Lewis, who was then chairman of the Student Nonviolent Coordinating Committee, helped lead the Selma-to-Montgomery march and suffered a skull fracture after state troopers beat him to the ground with a nightstick.

Six months after “Bloody Sunday,” on July 26, 1965, President Lyndon Johnson signed into law the Voting Rights Act and Lewis kept the pen the president used framed in his living room.

Lewis was one of the so-called Big Six leaders of the Civil Rights Movement. In 1963, he was a keynote speaker at the March on Washington, the same event at which King gave his “I Have a Dream” speech.

Troy Mayor Jason Reeves referred to Lewis as a “man of action.”

A second memorial service was scheduled for 7 p.m. at Brown Chapel A.M.E. Church in Selma.

Rep. John Lewis’ casket arrives at the Historic Brown Chapel African Methodist Episcopal Church in Selma for the second memorial of the day. This is where Lewis met with civil rights leaders to strategize for the march that became “Bloody Sunday.” A host of dignitaries are inside pic.twitter.com/oxeLMVapY0— Hayley Mason (@HayleyMasonTV) July 25, 2020

On Sunday morning, a procession from Brown Chapel will take place, making way to the Pettus bridge where Lewis will cross for the last time. The theme of the day: “Good Trouble.”

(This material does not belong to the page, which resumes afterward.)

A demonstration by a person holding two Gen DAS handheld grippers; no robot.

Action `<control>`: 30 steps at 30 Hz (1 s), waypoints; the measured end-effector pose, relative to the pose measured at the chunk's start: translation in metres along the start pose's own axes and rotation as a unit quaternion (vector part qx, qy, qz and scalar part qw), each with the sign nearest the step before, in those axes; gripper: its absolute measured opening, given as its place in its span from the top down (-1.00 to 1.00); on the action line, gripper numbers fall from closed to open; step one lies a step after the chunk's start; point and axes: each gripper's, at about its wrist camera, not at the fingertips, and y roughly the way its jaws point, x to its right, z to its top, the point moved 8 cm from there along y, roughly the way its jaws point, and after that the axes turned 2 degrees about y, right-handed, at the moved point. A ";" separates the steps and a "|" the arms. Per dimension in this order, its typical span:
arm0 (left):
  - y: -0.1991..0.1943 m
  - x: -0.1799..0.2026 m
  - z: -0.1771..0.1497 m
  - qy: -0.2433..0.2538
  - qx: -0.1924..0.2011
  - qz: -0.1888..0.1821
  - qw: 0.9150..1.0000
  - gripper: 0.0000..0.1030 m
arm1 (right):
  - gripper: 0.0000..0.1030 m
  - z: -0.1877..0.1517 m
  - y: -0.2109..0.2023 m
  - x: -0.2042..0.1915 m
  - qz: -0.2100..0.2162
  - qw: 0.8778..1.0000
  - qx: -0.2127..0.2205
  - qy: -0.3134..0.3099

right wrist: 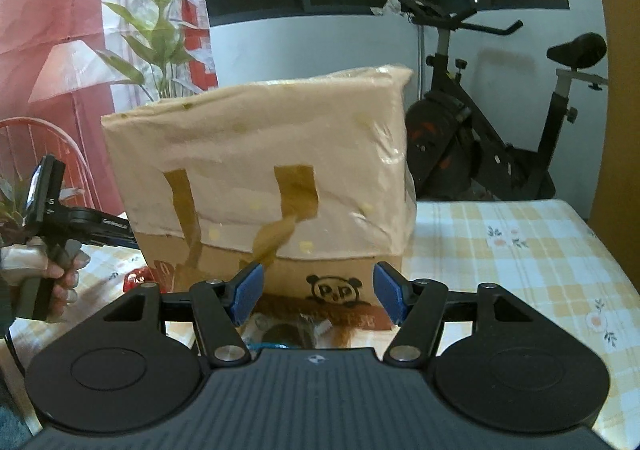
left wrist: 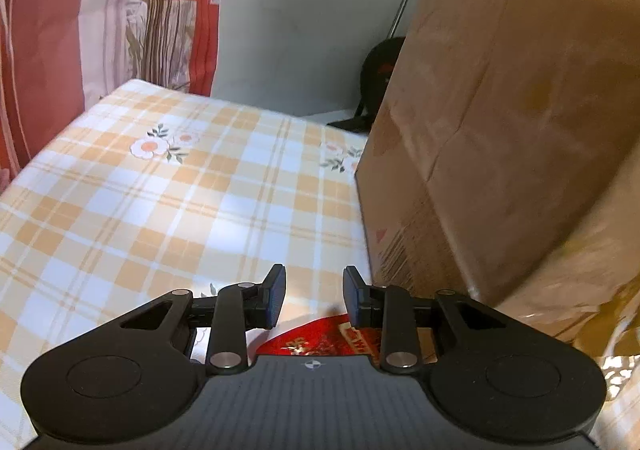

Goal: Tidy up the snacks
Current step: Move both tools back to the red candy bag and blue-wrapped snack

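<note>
Snacks, a red packet (left wrist: 320,338) and another (right wrist: 280,330), lie unsorted on the desk (left wrist: 160,190) beside the box (right wrist: 260,170), both claws (left wrist: 314,296) (right wrist: 318,296) spread, pinching nothing.

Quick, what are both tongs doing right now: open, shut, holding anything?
Left tongs: open, nothing gripped; a red snack packet lies just beneath.
Right tongs: open, empty, facing the cardboard box.

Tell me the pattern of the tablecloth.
Orange-and-white plaid tablecloth with small flowers, clearest in the left wrist view.
</note>
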 end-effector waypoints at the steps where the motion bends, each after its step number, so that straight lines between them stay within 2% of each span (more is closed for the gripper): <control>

Next week, Lewis will become the second African American to lie in state in the U.S. Capitol. A special ceremony will be held honoring his life Monday afternoon.

Monday and Tuesday have been given the theme, “Conscience of the Congress.” A private ceremony will be held at 2 p.m. inside the U.S. Capitol Rotunda, and public viewing will be held on the East Plaza on Monday from 3 p.m. to 10 p.m. and Tuesday from 8 a.m. to 10 p.m.

On Wednesday, Lewis’s body reaches Atlanta, his final resting place. The theme is “Atlanta’s Servant Leader.” Lewis will lie in state at the Georgia Capitol Rotunda from 3 p.m. to 7 p.m. and again from 8 p.m. to 8 a.m. the next morning.

Lewis’ fraternity, Phi Beta Sigma, will host a special service at the Capitol at 7 p.m.

The six-day celebration will close with a private funeral Thursday at 11 a.m. at Atlanta’s historic Ebenezer Baptist Church, which the Rev. Martin Luther King Jr. once led.